Yes, pthread_join() waits and continues only after all destructors have
returned. As described by the manual page and the standard
(http://www.opengroup.org/onlinepubs/009695399/functions/pthread_key_create.html),
the library rechecks all keys and their values in case a specific
destructor needs to be called again. A key will be checked at most
PTHREAD_DESTRUCTOR_ITERATIONS (= 4, IIRC) times and if the key value is
not null by that time the key is forcibly deleted.
For example, is the following free of race conditions?
static pthread_key_t key;
void dtor(void *val)
{
// safely push the data pointed to by val into some global data structure
}
void *thread_func(void *)
{
pthread_setspecific(key, //pointer to some data that will be pushed
into a global data structure on exit);
pthread_exit(NULL); // What happens if I don't call this and let it
run off the end of the function?
}
You can let your thread routine run off the end - pthread_exit() is is
called implicitly in that case.
int main()
{
pthread_key_create(key, dtor);
pthread_t thrd;
pthread_create(&thrd, NULL, thread_func, NULL);
void *ret;
pthread_join(thrd, &ret);
// safe to assume data that was in thread local storage is all in my
global data structure?
}
It is safe to assume your destructors have been called and returned.
If this is not the case, would adding a pthread_key_delete achieve the
desired behavior?
No, pthread_key_delete() removes the key for ALL threads, but does not
call the destructor for ANY threads.
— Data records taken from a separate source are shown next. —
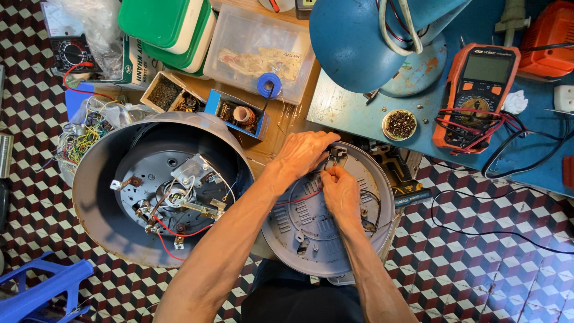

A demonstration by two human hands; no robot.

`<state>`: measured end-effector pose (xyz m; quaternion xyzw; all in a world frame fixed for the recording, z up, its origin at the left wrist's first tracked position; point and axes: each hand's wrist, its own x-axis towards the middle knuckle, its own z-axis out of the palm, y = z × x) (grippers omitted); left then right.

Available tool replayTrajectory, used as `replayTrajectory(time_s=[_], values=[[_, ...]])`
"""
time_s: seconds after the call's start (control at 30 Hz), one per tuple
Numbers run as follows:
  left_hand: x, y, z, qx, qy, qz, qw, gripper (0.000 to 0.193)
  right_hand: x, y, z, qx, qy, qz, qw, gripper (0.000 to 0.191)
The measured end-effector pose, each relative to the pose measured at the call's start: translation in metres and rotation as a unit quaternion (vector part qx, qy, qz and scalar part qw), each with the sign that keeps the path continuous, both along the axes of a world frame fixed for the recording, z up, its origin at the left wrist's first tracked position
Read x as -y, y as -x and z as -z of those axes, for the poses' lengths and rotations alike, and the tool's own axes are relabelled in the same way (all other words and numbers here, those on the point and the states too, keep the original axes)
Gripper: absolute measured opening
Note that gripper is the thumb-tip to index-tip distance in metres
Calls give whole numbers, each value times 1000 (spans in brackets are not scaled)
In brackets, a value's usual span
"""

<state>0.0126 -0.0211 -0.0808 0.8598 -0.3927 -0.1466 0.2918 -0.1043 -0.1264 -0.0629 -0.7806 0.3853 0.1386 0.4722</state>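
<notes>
A round grey base plate (311,239) of an appliance lies in front of me, slotted and with a small metal fitting (336,155) at its far rim. My left hand (302,152) rests over the plate's far edge beside that fitting. My right hand (341,191) pinches a thin wire just below the fitting. A red wire (293,199) runs from the plate to the open grey appliance body (95,179) on the left, whose underside shows a metal mechanism (179,197) and more red wiring.
An orange multimeter (478,90) with red and black leads lies on the blue bench at right. A blue lamp shade (359,42), a tin of screws (399,124), parts boxes (239,113), green-lidded containers (167,30) and a blue stool (42,287) surround me.
</notes>
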Motion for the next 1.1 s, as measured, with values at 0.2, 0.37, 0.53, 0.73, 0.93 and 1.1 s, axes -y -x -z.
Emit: replayTrajectory(time_s=[0.2, 0.37, 0.53, 0.73, 0.93, 1.1], values=[[-5, 12, 3, 25, 50, -27, 998, 36, 3, 2, 5, 14, 9, -21, 1000, 28], [-3, 16, 5, 28, 54, -43, 997, 35, 5, 2, 16, 39, 38, -51, 997, 27], [-4, 18, 5, 41, 64, -46, 996, 36, 5, 3, 22, 61, 63, -80, 993, 26], [-4, 21, 5, 32, 65, -60, 996, 37, 5, 2, 17, 32, 41, -80, 995, 25], [-8, 21, 5, 60, 96, -37, 993, 43, 6, -1, 4, 13, 66, -118, 991, 28], [-8, 18, 8, 79, 74, -30, 994, 42, 16, 8, -29, 14, 161, -273, 948, 29]])
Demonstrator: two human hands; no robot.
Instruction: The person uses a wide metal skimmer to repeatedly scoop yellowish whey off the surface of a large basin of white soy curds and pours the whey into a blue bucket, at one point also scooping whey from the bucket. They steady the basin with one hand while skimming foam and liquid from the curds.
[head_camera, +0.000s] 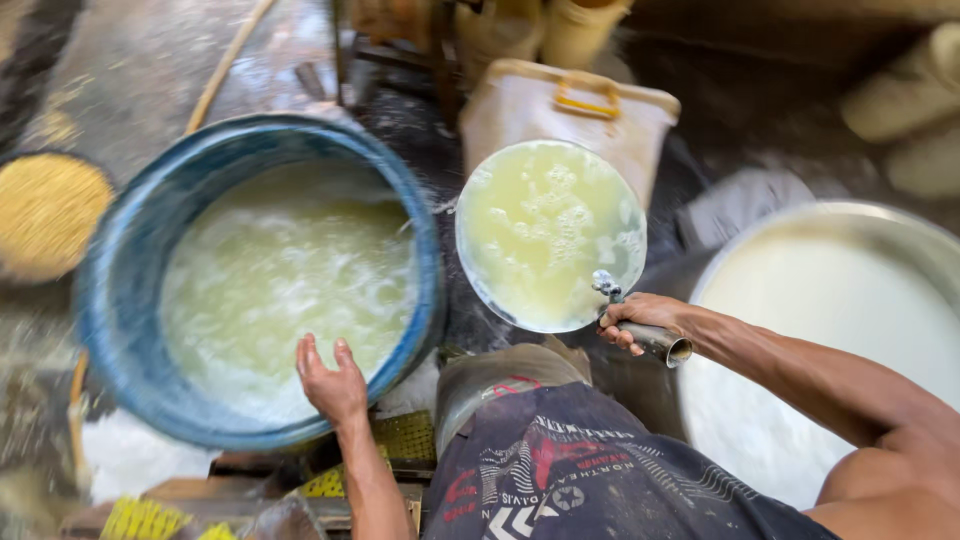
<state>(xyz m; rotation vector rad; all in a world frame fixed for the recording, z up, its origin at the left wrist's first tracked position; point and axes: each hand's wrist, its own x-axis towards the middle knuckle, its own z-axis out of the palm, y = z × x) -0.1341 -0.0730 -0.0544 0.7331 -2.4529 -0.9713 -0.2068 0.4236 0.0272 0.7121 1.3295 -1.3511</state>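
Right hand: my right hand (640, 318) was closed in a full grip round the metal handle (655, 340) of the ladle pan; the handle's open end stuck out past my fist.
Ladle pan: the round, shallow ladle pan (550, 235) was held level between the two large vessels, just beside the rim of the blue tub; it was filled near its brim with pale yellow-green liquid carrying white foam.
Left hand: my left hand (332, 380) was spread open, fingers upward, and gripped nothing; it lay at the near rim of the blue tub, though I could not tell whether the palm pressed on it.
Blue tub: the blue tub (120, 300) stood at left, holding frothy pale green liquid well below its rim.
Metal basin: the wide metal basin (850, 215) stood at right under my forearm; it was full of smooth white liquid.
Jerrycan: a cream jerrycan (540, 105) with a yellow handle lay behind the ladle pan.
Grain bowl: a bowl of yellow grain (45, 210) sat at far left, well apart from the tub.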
If you think of TSD keys as a two
dimensional array, with threads across and keys down and each cell as a
TSD association between a key and a thread. Exiting a thread removes a
column of TSD associations, deleting a key removes a row of TSD
associations.
And further, how cross-platform is this behavior
seeing as I can't find it explicitly stated in any pthreads
documentation.
This is Single Unix Specification (nee POSIX) behaviour. The manual
pages for each of these routines pretty much reflects the standard
descriptions. See, for example:-
http://www.opengroup.org/onlinepubs/009695399/toc.htm
(In the left frame, select the "System Interfaces" volume and then
section 3 "System Interfaces")
Specifically:
http://www.opengroup.org/onlinepubs/009695399/functions/pthread_key_create.html
http://www.opengroup.org/onlinepubs/009695399/functions/pthread_exit.html
http://www.opengroup.org/onlinepubs/009695399/functions/pthread_join.html
http://www.opengroup.org/onlinepubs/009695399/functions/pthread_key_delete.html
To further complicate the matter my threads are actually OpenMP
threads. Is it safe to assume they will properly clean up thread
specific data in the same semantic fashion?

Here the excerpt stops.